Records for this exercise section start
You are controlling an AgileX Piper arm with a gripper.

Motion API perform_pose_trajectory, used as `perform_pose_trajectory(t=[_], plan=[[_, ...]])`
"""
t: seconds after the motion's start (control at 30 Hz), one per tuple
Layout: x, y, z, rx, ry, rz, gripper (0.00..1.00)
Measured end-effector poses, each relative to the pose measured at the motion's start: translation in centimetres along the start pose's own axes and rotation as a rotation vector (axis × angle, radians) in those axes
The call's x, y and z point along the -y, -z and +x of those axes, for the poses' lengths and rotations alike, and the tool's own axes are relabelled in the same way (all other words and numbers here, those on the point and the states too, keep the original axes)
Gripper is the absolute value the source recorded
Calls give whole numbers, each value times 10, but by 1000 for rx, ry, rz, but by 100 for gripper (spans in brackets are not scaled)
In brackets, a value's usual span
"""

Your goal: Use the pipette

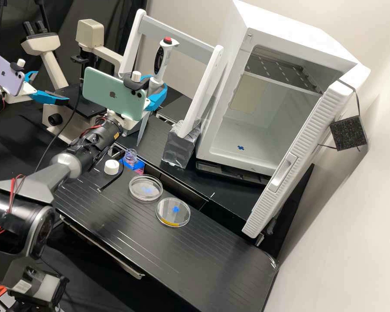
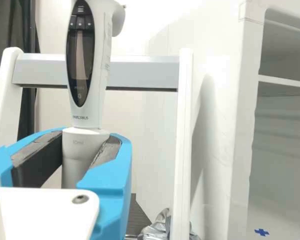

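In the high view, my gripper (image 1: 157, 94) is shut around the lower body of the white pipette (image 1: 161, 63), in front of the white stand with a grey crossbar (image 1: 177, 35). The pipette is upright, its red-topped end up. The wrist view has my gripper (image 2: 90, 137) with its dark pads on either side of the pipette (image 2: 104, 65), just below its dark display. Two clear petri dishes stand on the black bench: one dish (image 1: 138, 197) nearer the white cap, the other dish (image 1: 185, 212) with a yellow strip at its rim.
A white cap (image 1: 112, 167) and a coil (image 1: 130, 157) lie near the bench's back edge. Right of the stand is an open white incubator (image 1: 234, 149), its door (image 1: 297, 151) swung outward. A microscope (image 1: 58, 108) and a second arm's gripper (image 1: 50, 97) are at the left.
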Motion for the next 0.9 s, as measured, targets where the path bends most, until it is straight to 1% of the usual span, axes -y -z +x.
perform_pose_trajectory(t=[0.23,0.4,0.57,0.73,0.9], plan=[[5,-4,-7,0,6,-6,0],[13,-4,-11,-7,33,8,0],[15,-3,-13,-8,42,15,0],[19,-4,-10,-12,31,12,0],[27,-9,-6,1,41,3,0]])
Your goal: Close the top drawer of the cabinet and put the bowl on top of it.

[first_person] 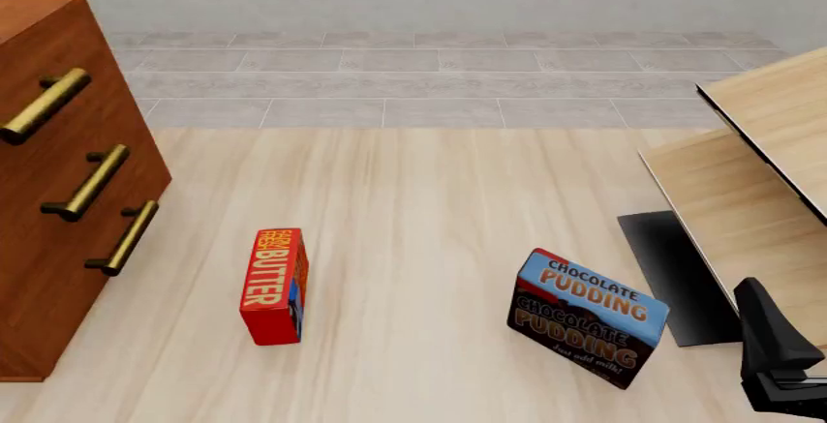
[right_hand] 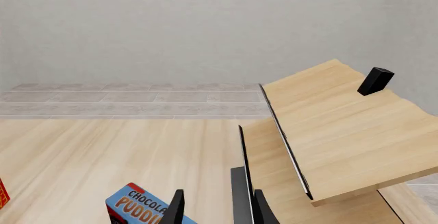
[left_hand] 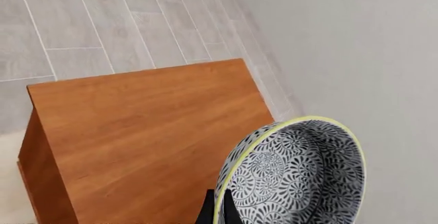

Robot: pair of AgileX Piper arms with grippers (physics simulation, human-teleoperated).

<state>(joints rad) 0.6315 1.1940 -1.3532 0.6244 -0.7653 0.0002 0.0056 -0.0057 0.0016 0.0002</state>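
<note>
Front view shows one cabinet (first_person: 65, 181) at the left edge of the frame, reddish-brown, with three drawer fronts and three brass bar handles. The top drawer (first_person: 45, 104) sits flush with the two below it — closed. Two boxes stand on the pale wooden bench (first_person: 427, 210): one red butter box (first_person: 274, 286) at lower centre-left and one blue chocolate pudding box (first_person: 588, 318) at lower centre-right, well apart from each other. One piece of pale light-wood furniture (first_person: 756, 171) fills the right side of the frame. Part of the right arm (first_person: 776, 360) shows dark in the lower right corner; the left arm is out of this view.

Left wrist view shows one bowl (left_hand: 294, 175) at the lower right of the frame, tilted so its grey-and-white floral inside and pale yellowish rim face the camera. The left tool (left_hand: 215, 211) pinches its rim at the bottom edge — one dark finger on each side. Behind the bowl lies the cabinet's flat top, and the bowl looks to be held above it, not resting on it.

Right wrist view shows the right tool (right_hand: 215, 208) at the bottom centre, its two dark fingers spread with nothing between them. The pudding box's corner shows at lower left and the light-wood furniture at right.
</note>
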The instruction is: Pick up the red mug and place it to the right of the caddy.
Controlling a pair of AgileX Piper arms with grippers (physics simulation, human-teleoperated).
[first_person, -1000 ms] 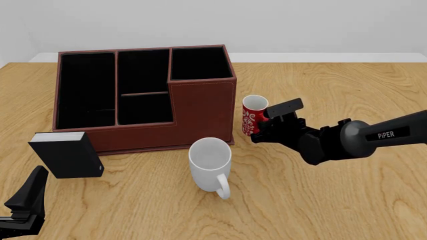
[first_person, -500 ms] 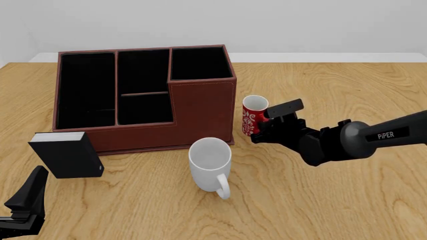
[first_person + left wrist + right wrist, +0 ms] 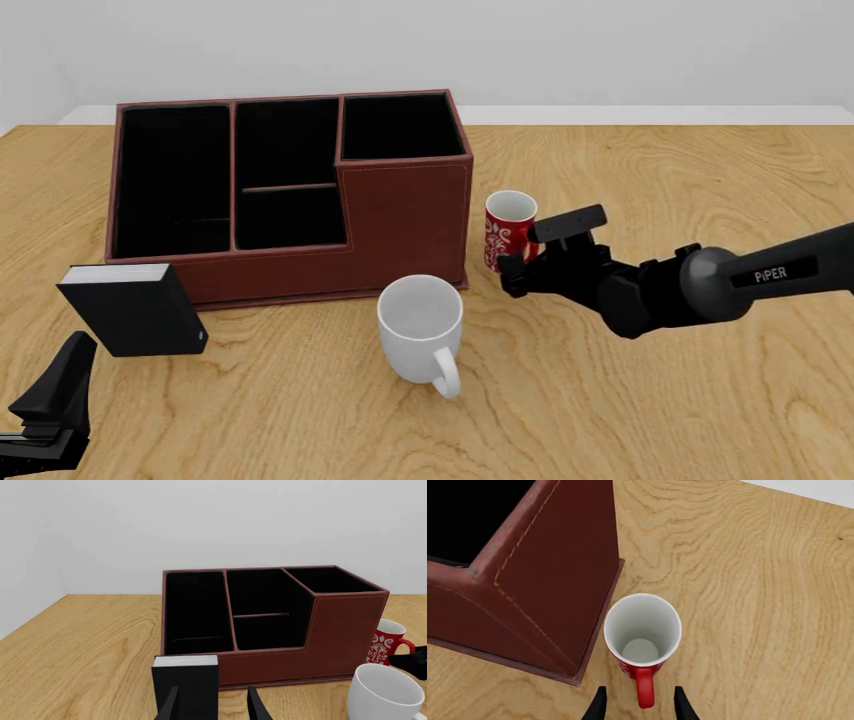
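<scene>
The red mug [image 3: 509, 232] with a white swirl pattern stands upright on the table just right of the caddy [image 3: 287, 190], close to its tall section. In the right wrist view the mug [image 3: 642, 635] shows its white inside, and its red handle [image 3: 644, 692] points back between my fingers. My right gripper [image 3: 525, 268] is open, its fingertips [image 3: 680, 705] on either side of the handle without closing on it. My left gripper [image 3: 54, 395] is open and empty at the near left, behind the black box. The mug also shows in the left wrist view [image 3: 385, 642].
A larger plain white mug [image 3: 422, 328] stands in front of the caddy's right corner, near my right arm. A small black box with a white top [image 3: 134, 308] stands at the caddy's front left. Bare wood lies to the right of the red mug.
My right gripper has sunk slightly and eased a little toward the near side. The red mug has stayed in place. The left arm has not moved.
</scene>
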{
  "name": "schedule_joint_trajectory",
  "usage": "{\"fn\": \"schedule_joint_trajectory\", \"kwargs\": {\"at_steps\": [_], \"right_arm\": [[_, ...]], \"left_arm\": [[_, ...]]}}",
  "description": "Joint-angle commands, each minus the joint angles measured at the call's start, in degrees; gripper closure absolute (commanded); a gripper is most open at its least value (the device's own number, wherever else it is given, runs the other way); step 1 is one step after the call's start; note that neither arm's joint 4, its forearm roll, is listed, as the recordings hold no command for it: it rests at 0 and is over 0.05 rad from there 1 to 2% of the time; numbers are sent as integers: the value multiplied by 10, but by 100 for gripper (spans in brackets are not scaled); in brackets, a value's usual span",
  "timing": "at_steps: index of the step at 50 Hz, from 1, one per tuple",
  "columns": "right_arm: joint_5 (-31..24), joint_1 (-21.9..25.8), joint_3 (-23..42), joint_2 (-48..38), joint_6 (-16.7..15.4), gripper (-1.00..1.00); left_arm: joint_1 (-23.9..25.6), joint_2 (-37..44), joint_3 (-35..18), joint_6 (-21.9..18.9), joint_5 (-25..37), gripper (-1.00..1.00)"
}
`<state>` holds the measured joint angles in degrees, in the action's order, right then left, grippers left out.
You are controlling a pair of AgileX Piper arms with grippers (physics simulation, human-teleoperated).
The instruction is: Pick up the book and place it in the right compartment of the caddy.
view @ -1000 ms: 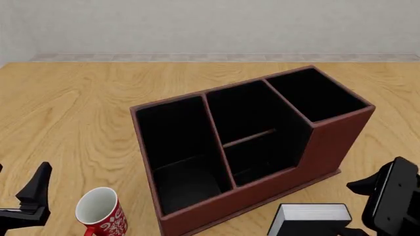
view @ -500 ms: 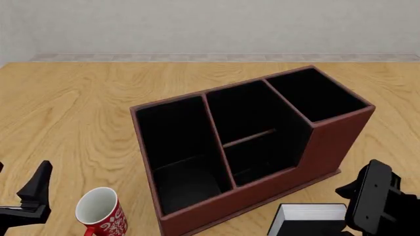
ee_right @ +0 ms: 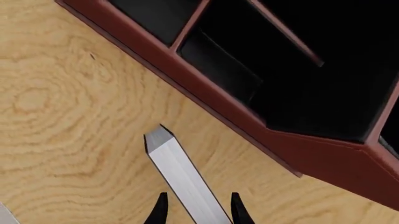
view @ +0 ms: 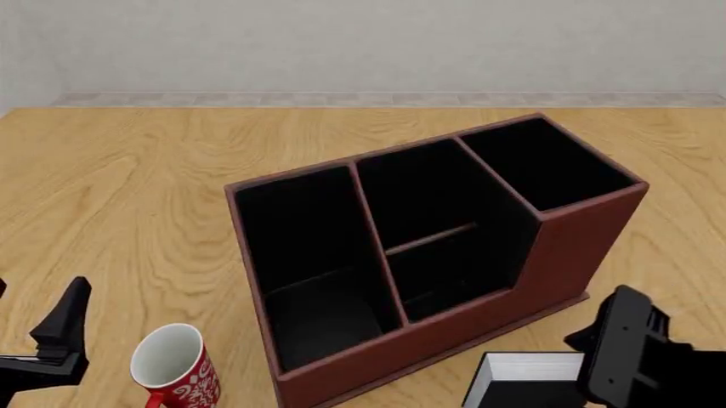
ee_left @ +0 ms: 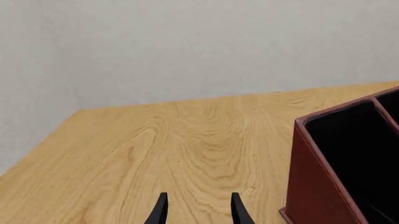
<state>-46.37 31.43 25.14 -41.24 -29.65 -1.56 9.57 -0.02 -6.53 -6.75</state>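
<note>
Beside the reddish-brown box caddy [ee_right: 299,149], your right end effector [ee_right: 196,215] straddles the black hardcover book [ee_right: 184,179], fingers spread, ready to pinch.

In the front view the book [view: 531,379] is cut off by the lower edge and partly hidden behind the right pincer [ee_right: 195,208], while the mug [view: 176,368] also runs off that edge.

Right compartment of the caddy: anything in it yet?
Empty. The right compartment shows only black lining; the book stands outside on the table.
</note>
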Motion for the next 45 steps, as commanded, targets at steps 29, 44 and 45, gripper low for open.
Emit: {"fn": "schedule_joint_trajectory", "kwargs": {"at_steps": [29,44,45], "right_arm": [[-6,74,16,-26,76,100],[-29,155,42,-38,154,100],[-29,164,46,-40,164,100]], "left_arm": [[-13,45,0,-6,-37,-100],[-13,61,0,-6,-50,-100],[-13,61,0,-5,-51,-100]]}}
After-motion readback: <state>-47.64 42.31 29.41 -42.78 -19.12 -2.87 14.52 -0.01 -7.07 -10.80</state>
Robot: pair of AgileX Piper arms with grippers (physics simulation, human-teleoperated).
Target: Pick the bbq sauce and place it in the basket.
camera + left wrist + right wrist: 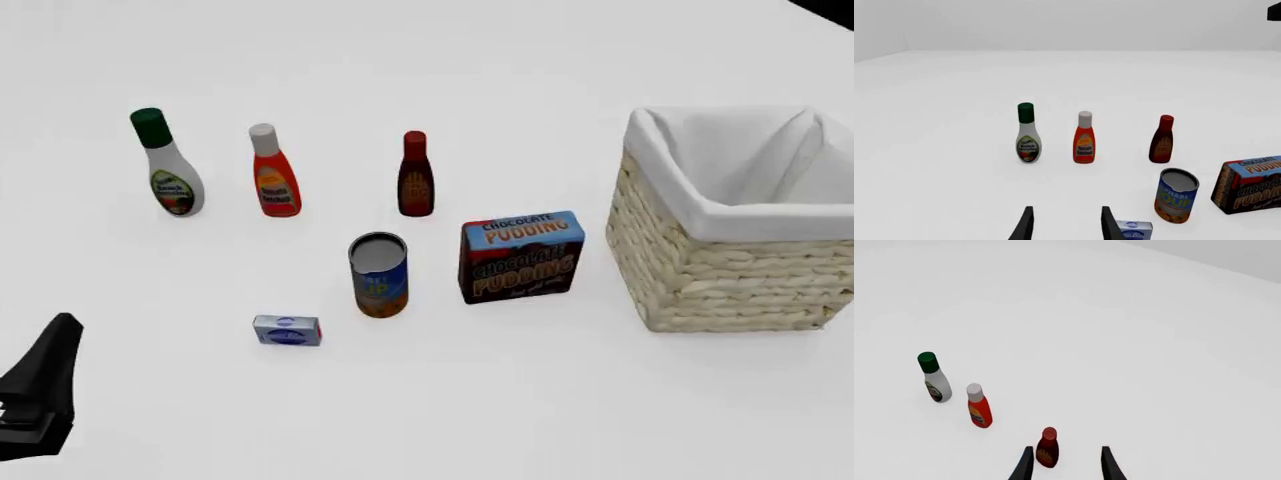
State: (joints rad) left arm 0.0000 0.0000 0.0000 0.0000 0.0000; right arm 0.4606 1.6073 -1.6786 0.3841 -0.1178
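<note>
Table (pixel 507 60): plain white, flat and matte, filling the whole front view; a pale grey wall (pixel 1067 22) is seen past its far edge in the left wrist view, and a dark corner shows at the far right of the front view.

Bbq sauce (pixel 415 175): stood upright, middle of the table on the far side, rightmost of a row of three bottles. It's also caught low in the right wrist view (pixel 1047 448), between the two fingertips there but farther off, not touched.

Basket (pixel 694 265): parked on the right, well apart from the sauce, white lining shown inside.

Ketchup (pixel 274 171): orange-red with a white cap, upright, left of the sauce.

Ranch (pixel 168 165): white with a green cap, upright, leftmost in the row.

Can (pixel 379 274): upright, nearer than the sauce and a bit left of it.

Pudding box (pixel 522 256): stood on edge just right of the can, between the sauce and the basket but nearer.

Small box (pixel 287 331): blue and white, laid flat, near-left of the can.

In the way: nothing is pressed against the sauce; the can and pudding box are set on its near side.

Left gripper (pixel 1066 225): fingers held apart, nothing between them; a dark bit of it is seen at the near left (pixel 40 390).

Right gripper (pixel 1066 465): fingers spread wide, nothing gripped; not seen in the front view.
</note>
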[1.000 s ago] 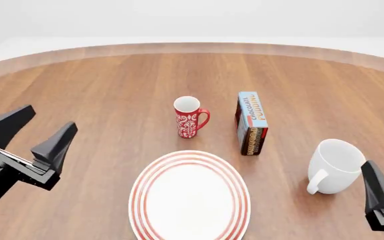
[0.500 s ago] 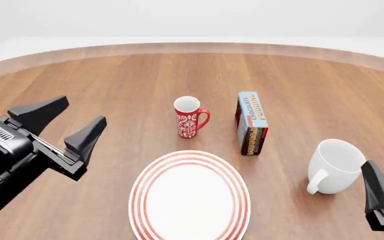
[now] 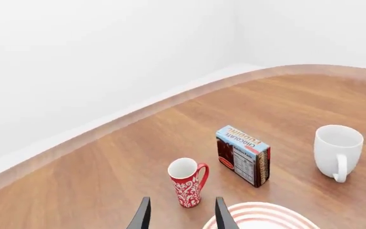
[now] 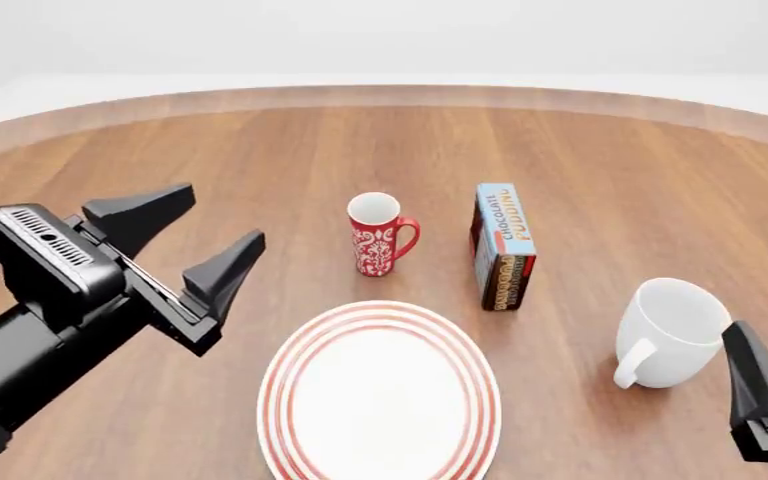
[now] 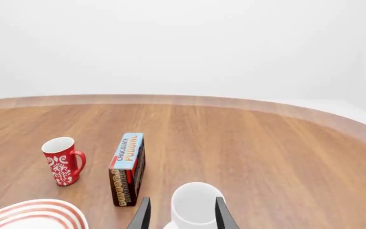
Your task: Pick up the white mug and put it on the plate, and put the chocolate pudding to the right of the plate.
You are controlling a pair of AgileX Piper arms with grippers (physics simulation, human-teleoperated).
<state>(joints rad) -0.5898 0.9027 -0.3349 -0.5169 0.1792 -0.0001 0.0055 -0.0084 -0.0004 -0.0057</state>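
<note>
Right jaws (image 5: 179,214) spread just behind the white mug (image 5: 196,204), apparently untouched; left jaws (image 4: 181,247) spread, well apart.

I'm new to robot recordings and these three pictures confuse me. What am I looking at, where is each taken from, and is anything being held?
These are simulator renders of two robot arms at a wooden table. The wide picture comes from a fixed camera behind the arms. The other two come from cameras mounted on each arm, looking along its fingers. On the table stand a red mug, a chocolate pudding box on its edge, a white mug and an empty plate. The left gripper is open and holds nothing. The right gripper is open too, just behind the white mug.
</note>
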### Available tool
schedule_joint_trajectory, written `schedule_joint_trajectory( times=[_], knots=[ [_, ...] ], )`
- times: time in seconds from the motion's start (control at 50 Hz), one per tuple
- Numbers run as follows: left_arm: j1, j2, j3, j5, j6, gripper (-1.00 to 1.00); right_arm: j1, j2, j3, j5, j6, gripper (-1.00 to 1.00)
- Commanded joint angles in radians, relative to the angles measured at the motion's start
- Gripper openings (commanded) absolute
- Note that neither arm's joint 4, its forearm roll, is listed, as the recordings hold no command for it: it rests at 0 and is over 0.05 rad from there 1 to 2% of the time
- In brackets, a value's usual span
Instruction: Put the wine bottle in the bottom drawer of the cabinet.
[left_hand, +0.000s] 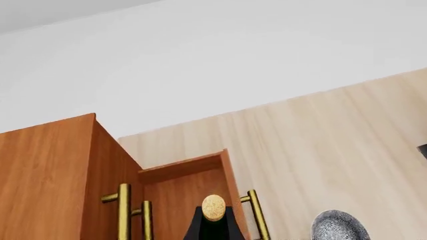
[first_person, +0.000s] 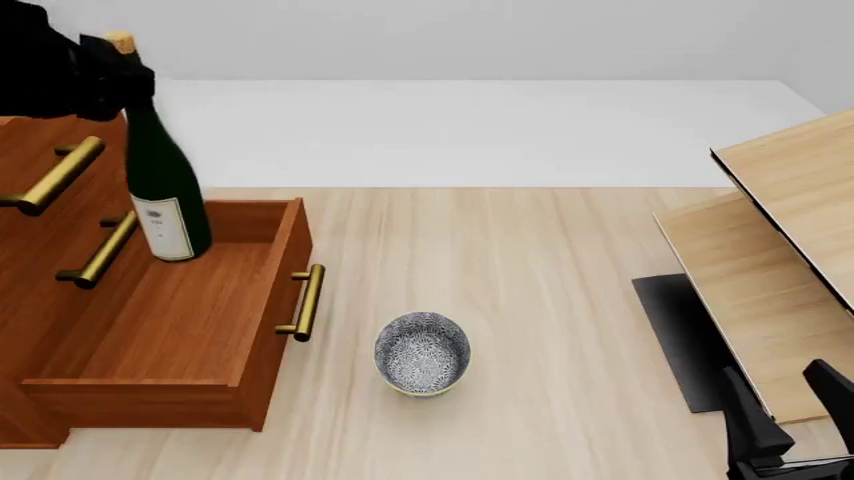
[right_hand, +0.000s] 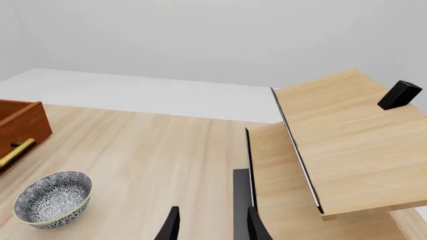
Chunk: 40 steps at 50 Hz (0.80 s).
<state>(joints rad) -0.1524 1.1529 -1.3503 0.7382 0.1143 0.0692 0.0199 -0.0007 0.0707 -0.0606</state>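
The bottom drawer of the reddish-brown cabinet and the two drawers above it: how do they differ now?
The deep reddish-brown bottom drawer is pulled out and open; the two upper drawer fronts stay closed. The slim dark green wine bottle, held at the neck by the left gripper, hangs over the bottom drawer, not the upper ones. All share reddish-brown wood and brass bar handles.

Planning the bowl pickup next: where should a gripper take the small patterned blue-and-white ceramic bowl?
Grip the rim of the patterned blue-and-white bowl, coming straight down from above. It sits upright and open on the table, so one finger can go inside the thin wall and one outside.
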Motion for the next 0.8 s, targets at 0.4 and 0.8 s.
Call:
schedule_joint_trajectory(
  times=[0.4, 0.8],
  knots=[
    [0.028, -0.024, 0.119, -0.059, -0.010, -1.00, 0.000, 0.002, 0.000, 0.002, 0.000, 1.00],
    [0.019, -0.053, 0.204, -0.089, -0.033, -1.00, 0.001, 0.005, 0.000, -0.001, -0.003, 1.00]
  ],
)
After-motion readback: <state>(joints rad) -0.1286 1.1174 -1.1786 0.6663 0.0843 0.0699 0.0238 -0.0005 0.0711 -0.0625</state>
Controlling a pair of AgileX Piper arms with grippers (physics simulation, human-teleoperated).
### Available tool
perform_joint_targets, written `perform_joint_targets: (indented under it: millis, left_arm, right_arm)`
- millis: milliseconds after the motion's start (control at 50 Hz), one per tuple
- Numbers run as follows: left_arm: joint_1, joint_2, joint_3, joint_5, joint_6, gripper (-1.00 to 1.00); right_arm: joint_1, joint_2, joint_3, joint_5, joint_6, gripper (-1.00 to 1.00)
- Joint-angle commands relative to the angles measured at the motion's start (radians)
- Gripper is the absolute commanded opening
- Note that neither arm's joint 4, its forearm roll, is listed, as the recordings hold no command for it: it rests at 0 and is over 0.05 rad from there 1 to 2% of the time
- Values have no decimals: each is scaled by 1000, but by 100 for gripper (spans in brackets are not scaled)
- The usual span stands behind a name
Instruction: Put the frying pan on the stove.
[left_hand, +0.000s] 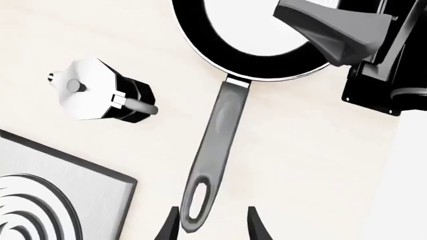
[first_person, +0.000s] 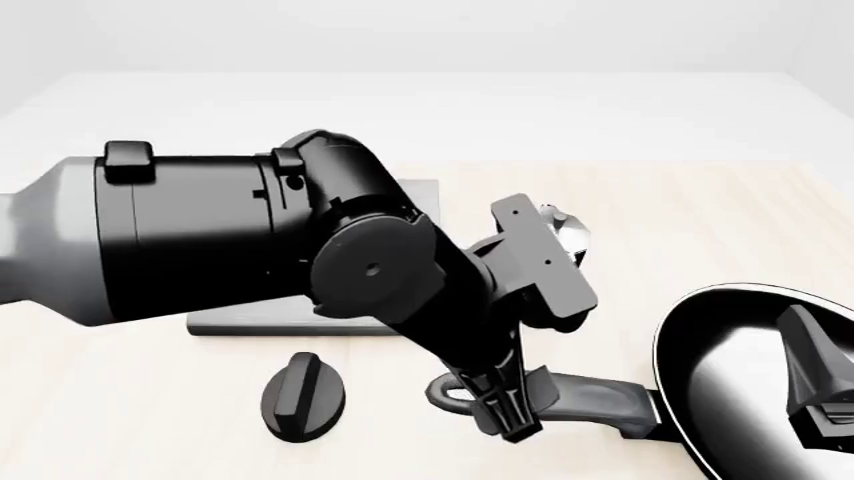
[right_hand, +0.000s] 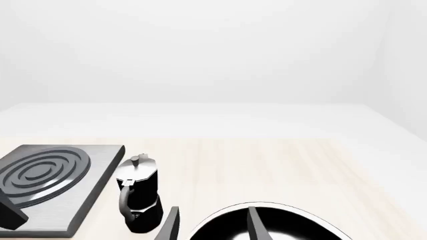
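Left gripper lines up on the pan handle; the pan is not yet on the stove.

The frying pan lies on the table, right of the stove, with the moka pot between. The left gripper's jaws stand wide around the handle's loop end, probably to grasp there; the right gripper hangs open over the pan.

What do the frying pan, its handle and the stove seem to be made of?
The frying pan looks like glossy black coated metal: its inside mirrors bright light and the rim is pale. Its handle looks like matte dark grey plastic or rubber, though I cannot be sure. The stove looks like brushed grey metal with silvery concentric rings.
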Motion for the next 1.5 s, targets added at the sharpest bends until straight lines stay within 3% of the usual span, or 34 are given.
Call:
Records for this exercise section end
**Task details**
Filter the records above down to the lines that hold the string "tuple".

**Answer box**
t: seconds after the motion's start (control at 30 Hz), one per tuple
  "timing": "at_steps: index of the step at 50 Hz, from 1, one per tuple",
- times: time in seconds from the motion's start (control at 50 Hz), one per tuple
- millis: milliseconds after the motion's start (control at 50 Hz), one per tuple

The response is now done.